I had spent some time reading about the wrestlers – who is on their way up, who is on his way out – and had some fun details about which wrestler had a tiny toy poodle and loved gardening, and which was the bad boy who got caught at hostess bars during the pandemic, and. which was the eponymous “Flying Monkey.” In any case, we have followed sumo over the years, first when I was in Japan as an exchange student in college and then when Will was little and we would watch together in the evenings on one epic trip to Japan. So it was really wonderful to finally see it in person. My friend Hope had said it’s best to sit on the floor in reserved seating where she had gone as a child growing up in Japan, but we didn’t even try for those seats – we couldn’t imagine sitting on the floor for four to five hours straight without perhaps losing feeling in our legs and our legs altogether. So we sat in the nose-bleed seats and were really able to see all the action just fine. It was just too far to clearly see the rikishi’s facial expression or really feel the intensity of the wresting or the size of the wrestlers themselves, a few of whom are up to 6-foot-5 and/or 420 pounds. But to see the rituals and camaraderie of the sport which dates back centuries and is steeped in Shinto spiritual practices was really, well, awesome.

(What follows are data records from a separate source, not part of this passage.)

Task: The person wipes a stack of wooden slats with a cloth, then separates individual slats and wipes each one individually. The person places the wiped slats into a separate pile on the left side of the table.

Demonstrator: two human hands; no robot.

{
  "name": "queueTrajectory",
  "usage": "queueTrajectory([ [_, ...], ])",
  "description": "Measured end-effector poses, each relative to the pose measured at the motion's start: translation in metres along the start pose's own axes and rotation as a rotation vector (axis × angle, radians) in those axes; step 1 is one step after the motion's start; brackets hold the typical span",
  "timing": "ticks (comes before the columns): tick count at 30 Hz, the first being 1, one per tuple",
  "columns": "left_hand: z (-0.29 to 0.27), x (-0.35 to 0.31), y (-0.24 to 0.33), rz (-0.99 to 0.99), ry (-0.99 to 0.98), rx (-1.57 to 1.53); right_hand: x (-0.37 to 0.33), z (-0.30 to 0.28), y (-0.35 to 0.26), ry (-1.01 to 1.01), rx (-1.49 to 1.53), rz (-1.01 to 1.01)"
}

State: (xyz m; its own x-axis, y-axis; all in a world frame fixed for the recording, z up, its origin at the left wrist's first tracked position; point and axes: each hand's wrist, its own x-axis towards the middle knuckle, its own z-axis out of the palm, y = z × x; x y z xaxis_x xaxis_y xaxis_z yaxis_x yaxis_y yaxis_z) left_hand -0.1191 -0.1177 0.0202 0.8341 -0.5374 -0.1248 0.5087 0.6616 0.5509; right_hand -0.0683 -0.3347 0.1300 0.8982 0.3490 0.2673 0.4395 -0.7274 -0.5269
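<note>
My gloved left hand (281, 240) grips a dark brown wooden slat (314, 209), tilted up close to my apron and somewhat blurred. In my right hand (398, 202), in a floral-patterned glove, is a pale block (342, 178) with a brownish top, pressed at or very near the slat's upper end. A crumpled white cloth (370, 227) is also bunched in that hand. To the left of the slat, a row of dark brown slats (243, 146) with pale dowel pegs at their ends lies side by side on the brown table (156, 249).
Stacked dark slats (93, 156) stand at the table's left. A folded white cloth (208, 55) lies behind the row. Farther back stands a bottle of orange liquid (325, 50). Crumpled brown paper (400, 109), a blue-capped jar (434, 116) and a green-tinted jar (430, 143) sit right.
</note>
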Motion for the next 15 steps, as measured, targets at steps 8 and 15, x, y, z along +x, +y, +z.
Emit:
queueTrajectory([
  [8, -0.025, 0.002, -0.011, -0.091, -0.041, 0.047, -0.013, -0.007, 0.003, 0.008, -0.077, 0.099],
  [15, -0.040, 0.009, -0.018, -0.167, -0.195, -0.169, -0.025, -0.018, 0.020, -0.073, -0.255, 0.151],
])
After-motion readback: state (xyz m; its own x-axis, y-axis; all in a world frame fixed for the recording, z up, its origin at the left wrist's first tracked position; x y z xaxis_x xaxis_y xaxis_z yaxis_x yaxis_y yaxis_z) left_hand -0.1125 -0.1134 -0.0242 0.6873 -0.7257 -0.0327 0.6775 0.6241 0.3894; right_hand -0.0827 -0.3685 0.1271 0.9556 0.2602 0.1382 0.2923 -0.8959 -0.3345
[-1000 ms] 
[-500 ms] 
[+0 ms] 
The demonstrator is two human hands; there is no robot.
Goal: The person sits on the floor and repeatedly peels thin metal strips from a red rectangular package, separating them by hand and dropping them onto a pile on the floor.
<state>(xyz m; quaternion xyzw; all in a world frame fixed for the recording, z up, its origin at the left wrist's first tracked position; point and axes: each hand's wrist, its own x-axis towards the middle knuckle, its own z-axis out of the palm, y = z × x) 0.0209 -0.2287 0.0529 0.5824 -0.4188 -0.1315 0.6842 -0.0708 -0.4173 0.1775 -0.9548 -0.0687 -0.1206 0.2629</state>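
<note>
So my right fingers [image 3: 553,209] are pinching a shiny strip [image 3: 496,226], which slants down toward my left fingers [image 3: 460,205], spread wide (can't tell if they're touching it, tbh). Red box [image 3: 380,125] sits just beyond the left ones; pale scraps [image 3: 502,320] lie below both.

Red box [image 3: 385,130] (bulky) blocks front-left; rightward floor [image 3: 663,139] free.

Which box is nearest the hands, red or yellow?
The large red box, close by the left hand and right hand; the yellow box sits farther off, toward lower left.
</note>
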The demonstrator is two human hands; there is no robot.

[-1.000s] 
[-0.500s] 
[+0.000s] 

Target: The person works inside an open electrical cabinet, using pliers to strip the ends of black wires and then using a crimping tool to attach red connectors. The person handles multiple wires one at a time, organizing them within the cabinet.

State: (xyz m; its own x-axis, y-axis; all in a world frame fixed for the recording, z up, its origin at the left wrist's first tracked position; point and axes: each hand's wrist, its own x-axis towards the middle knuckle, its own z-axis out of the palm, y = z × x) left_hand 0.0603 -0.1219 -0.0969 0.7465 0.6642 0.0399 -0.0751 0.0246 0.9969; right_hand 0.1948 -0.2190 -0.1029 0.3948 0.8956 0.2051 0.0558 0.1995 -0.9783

As you perhaps know, I am a cautious traveler who arrives at the airport two hours early and never books an airline transfer under 90 minutes, so I was a bit worried about a six-minute transfer from one Shinkansen to another today in Hiroshima. Six minutes? I mean, in the US, that would be insane for practically any transfer. But I trusted that the Shinkansen website would not lead me astray, and it turns out that six minutes is a loooong time for a transfer in Hiroshima. We just walked across the platform, and after a very long four-minute wait, there came our train – a sleek, pink Hello-Kitty themed train that everyone had their phones to capture its adorableness. So now we are speeding south on that pink cat-covered Shinkansen – which is also awesome. Rory and Hazel would love it. My mother would love it. I love it. I’m so happy to be back in Japan!